■ Task goal ■
Each line below is to be copied exactly; images do not go into the copy.

■ Provided data ■
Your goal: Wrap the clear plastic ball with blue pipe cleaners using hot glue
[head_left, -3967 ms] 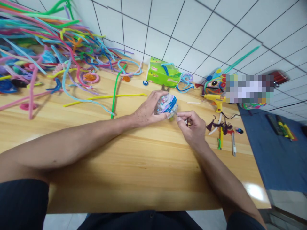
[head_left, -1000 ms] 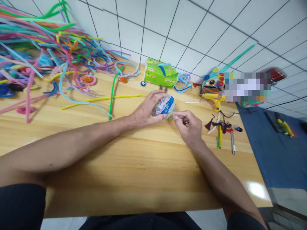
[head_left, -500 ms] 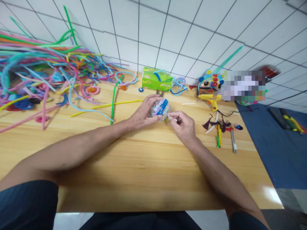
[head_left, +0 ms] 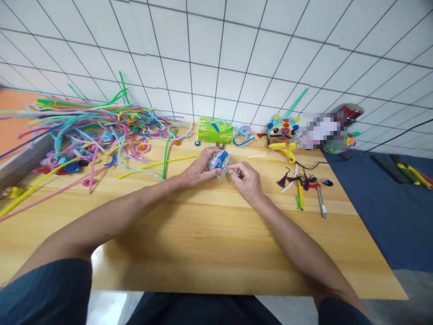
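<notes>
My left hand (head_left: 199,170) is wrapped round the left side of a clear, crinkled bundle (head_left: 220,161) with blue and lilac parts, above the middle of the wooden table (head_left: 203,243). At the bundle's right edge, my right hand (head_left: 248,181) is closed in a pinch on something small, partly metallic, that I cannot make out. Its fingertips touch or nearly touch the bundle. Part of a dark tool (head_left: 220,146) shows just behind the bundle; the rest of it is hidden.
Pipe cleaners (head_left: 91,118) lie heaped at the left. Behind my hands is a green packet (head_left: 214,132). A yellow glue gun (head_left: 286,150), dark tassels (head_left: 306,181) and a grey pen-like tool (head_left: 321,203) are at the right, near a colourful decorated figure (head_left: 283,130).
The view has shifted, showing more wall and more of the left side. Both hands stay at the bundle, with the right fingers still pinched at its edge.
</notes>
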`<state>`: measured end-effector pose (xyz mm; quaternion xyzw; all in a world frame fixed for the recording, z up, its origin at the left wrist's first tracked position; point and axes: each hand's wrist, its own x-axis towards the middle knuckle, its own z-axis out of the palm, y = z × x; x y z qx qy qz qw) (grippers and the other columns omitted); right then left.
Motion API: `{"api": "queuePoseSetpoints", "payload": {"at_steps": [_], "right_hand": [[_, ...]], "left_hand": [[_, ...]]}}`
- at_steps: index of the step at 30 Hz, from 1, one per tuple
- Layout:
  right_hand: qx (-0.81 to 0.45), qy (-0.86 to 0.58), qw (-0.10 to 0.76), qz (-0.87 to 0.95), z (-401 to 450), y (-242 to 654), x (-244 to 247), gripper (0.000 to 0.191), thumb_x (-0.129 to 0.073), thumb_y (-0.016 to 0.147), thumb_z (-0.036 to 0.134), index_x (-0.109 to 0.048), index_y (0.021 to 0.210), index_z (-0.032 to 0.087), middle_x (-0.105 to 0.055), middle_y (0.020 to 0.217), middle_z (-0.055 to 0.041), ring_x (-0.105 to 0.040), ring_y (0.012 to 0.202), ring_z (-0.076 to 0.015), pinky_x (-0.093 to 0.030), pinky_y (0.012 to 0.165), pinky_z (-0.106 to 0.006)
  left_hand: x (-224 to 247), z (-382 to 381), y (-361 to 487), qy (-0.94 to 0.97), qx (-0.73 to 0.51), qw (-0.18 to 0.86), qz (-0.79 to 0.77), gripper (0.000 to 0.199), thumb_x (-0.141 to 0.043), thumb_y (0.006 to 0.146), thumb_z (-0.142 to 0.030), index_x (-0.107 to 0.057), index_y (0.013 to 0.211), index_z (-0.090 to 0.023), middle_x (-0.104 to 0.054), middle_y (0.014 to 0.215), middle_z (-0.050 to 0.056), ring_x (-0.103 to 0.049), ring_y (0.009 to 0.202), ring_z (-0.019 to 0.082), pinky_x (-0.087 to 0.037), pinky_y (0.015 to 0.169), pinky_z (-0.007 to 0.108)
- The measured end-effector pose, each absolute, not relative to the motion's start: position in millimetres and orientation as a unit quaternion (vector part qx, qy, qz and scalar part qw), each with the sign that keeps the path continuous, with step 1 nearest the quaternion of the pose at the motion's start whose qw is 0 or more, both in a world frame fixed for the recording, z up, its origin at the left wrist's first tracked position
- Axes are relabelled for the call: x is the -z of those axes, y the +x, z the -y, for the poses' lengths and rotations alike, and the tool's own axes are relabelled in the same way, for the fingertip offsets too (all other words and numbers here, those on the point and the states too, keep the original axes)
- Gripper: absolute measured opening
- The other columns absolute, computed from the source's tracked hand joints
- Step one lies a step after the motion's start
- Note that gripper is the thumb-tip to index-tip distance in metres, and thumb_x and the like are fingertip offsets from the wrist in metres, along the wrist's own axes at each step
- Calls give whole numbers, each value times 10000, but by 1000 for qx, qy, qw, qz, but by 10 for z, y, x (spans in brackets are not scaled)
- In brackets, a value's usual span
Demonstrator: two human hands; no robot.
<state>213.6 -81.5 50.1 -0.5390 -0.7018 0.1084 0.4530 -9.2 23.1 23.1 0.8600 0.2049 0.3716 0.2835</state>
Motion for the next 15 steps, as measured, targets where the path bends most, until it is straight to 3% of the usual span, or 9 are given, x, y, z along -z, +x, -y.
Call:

■ Output of the exercise ■
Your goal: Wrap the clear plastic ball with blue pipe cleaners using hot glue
[head_left, -3967 ms] 
[head_left, -1000 ms] 
[head_left, -500 ms] 
[head_left, +0 ms] 
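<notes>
My left hand (head_left: 199,170) is wrapped round the left side of a clear, crinkled bundle (head_left: 220,161) with blue and lilac parts, above the middle of the wooden table (head_left: 203,243). At the bundle's right edge, my right hand (head_left: 248,181) is closed in a pinch on something small, partly metallic, that I cannot make out. Its fingertips touch or nearly touch the bundle. Part of a dark tool (head_left: 220,146) shows just behind the bundle; the rest of it is hidden.
Pipe cleaners (head_left: 91,118) lie heaped at the left. Behind my hands is a green packet (head_left: 214,132). A yellow glue gun (head_left: 286,150), dark tassels (head_left: 306,181) and a grey pen-like tool (head_left: 321,203) are at the right, near a colourful decorated figure (head_left: 283,130).
The view has shifted, showing more wall and more of the left side. Both hands stay at the bundle, with the right fingers still pinched at its edge.
</notes>
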`<state>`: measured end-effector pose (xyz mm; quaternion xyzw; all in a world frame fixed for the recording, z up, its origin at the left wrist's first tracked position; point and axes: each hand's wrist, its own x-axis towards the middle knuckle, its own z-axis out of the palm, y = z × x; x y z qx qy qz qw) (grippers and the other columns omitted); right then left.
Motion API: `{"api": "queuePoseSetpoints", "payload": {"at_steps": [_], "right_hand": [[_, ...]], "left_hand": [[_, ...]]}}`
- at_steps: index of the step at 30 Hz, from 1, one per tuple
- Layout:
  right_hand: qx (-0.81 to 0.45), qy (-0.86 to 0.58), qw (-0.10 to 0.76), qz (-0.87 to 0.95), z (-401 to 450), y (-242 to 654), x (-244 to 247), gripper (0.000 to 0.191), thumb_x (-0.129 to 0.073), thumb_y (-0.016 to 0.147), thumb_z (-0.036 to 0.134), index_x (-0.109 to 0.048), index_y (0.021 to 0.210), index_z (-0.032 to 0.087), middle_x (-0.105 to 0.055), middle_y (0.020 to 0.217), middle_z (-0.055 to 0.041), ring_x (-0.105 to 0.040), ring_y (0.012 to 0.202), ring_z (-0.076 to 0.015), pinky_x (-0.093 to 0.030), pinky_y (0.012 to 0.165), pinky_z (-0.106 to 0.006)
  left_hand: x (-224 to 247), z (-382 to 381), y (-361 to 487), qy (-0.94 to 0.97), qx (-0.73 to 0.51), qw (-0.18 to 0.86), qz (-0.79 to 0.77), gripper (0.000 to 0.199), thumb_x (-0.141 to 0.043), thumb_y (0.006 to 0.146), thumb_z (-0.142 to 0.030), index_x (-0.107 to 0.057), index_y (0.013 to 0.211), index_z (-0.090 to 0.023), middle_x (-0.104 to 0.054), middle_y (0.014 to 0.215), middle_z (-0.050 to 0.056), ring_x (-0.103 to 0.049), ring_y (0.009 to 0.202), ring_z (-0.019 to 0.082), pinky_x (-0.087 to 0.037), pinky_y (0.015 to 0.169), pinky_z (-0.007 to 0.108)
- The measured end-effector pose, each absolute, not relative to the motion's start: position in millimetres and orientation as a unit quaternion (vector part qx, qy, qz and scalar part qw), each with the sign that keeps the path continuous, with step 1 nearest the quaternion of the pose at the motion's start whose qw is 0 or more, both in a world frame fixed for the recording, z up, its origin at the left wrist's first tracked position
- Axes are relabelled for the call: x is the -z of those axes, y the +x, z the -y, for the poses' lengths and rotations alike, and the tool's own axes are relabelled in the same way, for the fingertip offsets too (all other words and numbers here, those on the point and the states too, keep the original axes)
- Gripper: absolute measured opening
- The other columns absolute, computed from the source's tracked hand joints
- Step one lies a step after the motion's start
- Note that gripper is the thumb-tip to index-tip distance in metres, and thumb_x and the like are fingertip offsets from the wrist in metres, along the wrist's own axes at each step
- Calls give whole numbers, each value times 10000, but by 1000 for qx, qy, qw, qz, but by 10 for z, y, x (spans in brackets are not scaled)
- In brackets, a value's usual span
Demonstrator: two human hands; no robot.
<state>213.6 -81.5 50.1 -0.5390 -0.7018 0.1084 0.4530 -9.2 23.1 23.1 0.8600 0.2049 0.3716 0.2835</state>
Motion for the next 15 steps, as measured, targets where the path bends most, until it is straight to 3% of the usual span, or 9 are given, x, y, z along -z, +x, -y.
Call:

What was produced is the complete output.